**EXERCISE REQUIREMENTS**
Could you restate the entries word for word, without the images?

**RECORDED DATA**
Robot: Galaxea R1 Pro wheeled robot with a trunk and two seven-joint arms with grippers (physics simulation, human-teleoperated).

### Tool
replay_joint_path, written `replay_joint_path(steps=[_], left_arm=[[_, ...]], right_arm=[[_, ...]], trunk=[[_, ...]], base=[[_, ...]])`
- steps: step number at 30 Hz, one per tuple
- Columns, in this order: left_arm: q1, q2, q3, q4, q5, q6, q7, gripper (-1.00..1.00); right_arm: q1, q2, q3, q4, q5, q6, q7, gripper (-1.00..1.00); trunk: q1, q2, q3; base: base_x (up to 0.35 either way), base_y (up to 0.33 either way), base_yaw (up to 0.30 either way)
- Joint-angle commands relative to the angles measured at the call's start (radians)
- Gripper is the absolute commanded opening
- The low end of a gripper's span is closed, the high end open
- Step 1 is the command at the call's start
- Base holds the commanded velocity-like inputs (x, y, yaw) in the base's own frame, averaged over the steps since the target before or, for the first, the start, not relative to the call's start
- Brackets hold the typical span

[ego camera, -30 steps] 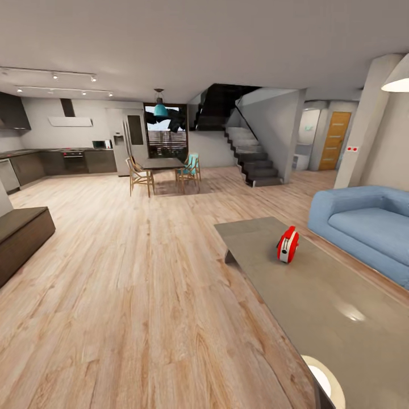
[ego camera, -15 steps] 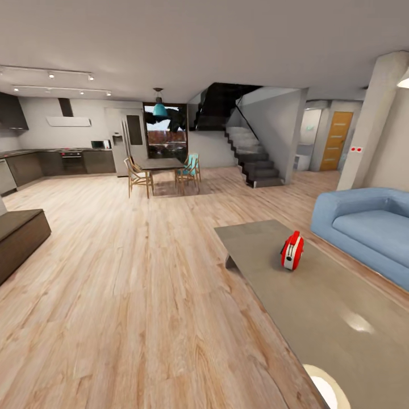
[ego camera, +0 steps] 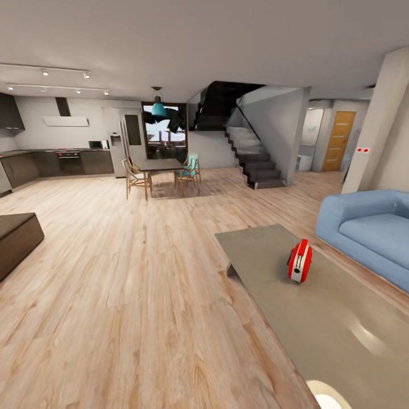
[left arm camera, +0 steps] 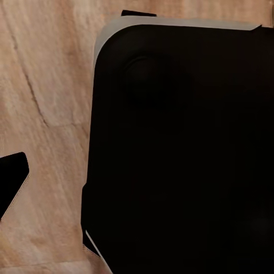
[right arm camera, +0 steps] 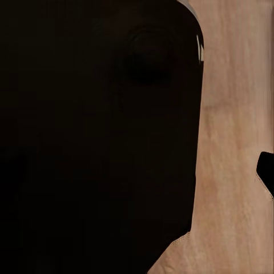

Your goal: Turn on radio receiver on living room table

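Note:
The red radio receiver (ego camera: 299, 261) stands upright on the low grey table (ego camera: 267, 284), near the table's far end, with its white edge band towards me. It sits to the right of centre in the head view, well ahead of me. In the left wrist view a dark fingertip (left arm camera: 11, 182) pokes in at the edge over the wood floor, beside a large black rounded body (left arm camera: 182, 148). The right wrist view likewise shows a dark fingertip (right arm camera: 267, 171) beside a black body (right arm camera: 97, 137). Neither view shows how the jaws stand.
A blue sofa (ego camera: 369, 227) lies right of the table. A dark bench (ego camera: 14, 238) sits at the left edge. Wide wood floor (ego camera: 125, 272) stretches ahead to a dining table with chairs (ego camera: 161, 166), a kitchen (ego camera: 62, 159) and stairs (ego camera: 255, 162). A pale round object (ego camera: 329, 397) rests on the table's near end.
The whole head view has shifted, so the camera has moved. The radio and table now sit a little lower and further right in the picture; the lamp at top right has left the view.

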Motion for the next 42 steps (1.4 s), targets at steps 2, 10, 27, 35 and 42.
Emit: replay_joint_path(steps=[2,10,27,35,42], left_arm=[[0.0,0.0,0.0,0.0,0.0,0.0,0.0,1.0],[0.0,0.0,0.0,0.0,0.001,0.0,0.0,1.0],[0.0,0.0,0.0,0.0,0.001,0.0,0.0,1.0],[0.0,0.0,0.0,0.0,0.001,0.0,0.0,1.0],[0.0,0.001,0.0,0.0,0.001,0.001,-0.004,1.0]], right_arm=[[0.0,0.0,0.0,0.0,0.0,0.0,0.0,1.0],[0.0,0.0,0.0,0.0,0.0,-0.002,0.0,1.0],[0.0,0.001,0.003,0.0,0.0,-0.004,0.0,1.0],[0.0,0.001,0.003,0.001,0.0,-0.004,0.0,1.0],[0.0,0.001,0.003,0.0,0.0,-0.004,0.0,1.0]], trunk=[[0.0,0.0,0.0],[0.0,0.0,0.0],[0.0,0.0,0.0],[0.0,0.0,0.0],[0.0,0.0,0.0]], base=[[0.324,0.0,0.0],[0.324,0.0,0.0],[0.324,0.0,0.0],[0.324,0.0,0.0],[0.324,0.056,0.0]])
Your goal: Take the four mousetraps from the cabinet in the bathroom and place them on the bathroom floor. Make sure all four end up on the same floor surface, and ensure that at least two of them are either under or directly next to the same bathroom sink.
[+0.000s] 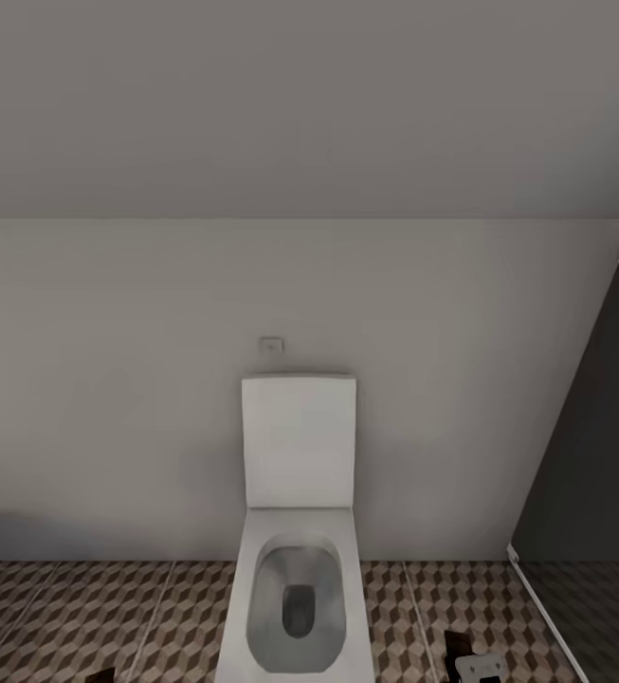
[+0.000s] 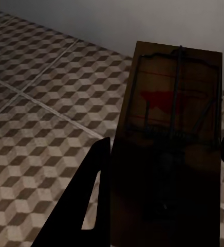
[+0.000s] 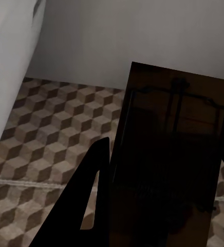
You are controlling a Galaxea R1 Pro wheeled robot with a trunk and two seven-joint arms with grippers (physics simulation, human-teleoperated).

**REPLY**
Robot: Galaxea R1 Pro wheeled robot with a trunk and two seven-joint arms with grippers (physics simulation, human-teleoperated).

### Tool
replay_joint_path, written `replay_joint_path(steps=[_], left_arm=[[_, ...]], right_arm=[[_, ...]], trunk=[[_, ...]], base=[[_, ...]])`
- steps: step number at 30 Hz, one per tuple
- Columns, in this order: left_arm: q1, q2, q3, q4, q5, q6, q7, gripper (-1.00..1.00); right_arm: q1, q2, q3, q4, q5, q6, q7, gripper (-1.00..1.00); trunk: q1, q2, q3; base: base_x (up to 0.35 either way), base_y (up to 0.33 either way), base_yaw (up to 0.30 either way)
- Joint-angle commands relative to the angles measured at the call's start (radians)
- Gripper is the absolute commanded opening
- The low end of a gripper's span is closed, the high end open
- Step 1 is the command at the call's start
- Base holds the commanded velocity-like inputs (x, y, yaw) in the base's own frame, averaged over the steps since the target before or, for the first, the start, not relative to the call's start
- Brackets hold the typical span

[ego camera, -30 steps] 
[ego camera, -15 steps] 
[ego camera, +0 steps] 
[left arm camera, +0 steps] 
[right arm camera, +0 steps] 

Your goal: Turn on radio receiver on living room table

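Note:
The red radio receiver (ego camera: 299, 261) stands upright on the low grey table (ego camera: 267, 284), near the table's far end, with its white edge band towards me. It sits to the right of centre in the head view, well ahead of me. In the left wrist view a dark fingertip (left arm camera: 11, 182) pokes in at the edge over the wood floor, beside a large black rounded body (left arm camera: 182, 148). The right wrist view likewise shows a dark fingertip (right arm camera: 267, 171) beside a black body (right arm camera: 97, 137). Neither view shows how the jaws stand.
A blue sofa (ego camera: 369, 227) lies right of the table. A dark bench (ego camera: 14, 238) sits at the left edge. Wide wood floor (ego camera: 125, 272) stretches ahead to a dining table with chairs (ego camera: 161, 166), a kitchen (ego camera: 62, 159) and stairs (ego camera: 255, 162). A pale round object (ego camera: 329, 397) rests on the table's near end.
The whole head view has shifted, so the camera has moved. The radio and table now sit a little lower and further right in the picture; the lamp at top right has left the view.
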
Motion for the next 42 steps (1.4 s), targets at steps 2, 10, 27, 35 and 42.
Emit: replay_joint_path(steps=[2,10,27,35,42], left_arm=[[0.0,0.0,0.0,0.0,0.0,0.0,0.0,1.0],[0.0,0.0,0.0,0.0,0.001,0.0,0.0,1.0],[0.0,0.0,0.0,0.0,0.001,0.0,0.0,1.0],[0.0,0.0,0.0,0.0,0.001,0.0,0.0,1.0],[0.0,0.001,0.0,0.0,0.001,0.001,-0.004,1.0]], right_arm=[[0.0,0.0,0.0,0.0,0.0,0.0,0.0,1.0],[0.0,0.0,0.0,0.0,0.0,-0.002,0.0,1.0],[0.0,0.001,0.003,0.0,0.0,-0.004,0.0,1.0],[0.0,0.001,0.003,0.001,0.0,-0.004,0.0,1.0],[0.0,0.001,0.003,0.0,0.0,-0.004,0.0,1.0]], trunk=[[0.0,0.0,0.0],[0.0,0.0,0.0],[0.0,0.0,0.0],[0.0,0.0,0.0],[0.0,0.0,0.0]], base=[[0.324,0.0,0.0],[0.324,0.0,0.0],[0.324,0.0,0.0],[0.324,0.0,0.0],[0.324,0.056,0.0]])
Your goal: Take the four mousetraps from the cabinet in the bathroom and place them on the bathroom floor. Make sure all four end up on the same floor surface, and ensure that at least two of them are either under or directly next to the same bathroom sink.
[+0.000s] 
[+0.000s] 
[+0.000s] 
You are controlling a Galaxea R1 Pro wheeled robot with a trunk and two seven-joint arms with grippers (physics simulation, human-teleoperated).

That concludes the answer to the exercise.